> **WORK REQUEST**:
Every line of the data below is to be written out again exactly.

INPUT DATA Start Marker

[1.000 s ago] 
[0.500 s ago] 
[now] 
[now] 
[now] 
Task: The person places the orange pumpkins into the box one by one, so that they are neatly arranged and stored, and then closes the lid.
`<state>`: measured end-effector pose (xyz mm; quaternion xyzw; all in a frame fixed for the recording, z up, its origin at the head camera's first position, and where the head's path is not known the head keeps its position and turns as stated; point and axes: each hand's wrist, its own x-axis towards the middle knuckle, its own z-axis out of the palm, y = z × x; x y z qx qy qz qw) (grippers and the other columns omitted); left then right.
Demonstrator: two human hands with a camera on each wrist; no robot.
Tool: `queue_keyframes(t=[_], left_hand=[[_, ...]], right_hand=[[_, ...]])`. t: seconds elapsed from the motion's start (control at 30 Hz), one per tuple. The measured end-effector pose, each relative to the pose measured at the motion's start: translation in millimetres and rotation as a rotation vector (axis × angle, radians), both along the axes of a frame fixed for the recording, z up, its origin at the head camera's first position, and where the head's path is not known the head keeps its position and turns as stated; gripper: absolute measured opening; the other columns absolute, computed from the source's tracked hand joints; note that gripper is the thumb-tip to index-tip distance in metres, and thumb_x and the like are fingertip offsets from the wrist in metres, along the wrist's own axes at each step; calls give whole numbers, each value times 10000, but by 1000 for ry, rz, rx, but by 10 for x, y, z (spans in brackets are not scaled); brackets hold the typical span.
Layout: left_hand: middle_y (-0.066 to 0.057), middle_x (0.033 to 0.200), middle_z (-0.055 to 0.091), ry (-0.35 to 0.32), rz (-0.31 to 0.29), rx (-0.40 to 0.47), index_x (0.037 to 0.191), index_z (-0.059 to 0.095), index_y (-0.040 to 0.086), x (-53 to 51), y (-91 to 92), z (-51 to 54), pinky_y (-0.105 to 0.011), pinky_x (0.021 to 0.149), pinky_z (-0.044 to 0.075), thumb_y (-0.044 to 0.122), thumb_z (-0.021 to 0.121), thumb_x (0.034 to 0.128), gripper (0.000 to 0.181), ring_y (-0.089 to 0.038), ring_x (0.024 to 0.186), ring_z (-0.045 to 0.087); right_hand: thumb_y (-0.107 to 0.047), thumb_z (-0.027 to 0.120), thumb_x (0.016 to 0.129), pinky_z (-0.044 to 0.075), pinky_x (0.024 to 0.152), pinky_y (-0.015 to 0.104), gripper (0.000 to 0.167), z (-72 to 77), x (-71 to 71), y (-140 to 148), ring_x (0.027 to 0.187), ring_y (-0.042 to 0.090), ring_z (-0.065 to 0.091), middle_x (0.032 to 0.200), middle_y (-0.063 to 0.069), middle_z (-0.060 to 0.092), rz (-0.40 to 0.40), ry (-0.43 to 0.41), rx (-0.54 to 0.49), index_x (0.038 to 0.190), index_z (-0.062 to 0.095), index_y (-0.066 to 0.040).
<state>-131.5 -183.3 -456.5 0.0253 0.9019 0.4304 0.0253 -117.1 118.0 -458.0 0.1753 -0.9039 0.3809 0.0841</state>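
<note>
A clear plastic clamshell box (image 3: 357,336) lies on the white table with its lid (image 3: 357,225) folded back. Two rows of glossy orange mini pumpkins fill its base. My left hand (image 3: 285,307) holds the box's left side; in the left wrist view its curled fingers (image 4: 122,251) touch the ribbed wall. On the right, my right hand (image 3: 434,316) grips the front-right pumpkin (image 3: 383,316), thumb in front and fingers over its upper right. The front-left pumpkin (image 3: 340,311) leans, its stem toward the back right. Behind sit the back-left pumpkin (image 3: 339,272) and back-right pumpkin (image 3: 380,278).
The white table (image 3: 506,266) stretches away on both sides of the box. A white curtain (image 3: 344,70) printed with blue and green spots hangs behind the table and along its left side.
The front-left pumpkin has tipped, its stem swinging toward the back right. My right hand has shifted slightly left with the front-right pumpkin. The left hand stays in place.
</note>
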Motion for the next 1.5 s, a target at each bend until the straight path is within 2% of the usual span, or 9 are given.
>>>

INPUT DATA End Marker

> **REPLY**:
[1.000 s ago] 
[0.500 s ago] 
[now] 
[now] 
[now] 
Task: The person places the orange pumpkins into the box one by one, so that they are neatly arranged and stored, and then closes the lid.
`<state>`: measured end-effector pose (xyz mm; quaternion xyzw; all in a frame fixed for the recording, z up, its origin at the head camera's first position, and where the head's path is not known the head keeps its position and turns as stated; point and axes: each hand's wrist, its own x-axis towards the middle knuckle, its own z-axis out of the palm, y = z × x; x y z qx qy qz qw) (grippers and the other columns omitted); left then right.
Demonstrator: two human hands with a camera on each wrist; no robot.
Tool: `queue_keyframes(t=[_], left_hand=[[_, ...]], right_hand=[[_, ...]])`. t: seconds elapsed from the motion's start (control at 30 Hz), one per tuple. The measured end-effector pose, each relative to the pose measured at the motion's start: translation in millimetres and rotation as a rotation vector (axis × angle, radians), both along the axes of a frame fixed for the recording, z up, its origin at the head camera's first position, and where the head's path is not known the head keeps its position and turns as stated; gripper: absolute measured opening; the other columns absolute, computed from the source's tracked hand joints; note that gripper is the thumb-tip to index-tip distance in metres, and thumb_x and the like are fingertip offsets from the wrist in metres, along the wrist's own axes at each step; calls give whole numbers, each value times 10000, but by 1000 for ry, rz, rx, but by 10 for x, y, z (spans in brackets are not scaled); brackets hold the typical span.
Layout: left_hand: middle_y (-0.066 to 0.057), middle_x (0.033 to 0.200), middle_z (-0.055 to 0.091), ry (-0.35 to 0.32), rz (-0.31 to 0.29), rx (-0.40 to 0.47), index_x (0.037 to 0.191), index_z (-0.059 to 0.095), index_y (-0.040 to 0.086), x (-53 to 51), y (-91 to 92), z (-51 to 54), pinky_y (-0.105 to 0.011), pinky_x (0.021 to 0.149), pinky_z (-0.044 to 0.075), thumb_y (-0.044 to 0.122), thumb_z (-0.021 to 0.121), thumb_x (0.034 to 0.128), gripper (0.000 to 0.181), ring_y (-0.089 to 0.038), ring_x (0.024 to 0.186), ring_z (-0.045 to 0.087); right_hand: thumb_y (-0.107 to 0.047), thumb_z (-0.027 to 0.120), thumb_x (0.016 to 0.129), pinky_z (-0.044 to 0.075), pinky_x (0.024 to 0.152), pinky_y (-0.015 to 0.104), gripper (0.000 to 0.167), z (-72 to 77), x (-71 to 71), y (-140 to 148), ring_x (0.027 to 0.187), ring_y (-0.042 to 0.090), ring_z (-0.065 to 0.091), middle_x (0.032 to 0.200), middle_y (-0.063 to 0.069), middle_z (-0.060 to 0.092), rz (-0.40 to 0.40), ry (-0.43 to 0.41), rx (-0.54 to 0.49), index_x (0.038 to 0.190), index_z (-0.062 to 0.095), index_y (-0.066 to 0.040).
<state>-131.5 -183.3 -456.5 0.0253 0.9019 0.4304 0.0253 -117.1 118.0 -458.0 0.1753 -0.9039 0.3809 0.0841</state>
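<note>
A clear plastic clamshell box (image 3: 357,336) lies on the white table with its lid (image 3: 357,225) folded back. Two rows of glossy orange mini pumpkins fill its base. My left hand (image 3: 285,307) holds the box's left side; in the left wrist view its curled fingers (image 4: 122,251) touch the ribbed wall. On the right, my right hand (image 3: 434,316) grips the front-right pumpkin (image 3: 383,316), thumb in front and fingers over its upper right. The front-left pumpkin (image 3: 340,311) leans, its stem toward the back right. Behind sit the back-left pumpkin (image 3: 339,272) and back-right pumpkin (image 3: 380,278).
The white table (image 3: 506,266) stretches away on both sides of the box. A white curtain (image 3: 344,70) printed with blue and green spots hangs behind the table and along its left side.
The front-left pumpkin has tipped, its stem swinging toward the back right. My right hand has shifted slightly left with the front-right pumpkin. The left hand stays in place.
</note>
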Motion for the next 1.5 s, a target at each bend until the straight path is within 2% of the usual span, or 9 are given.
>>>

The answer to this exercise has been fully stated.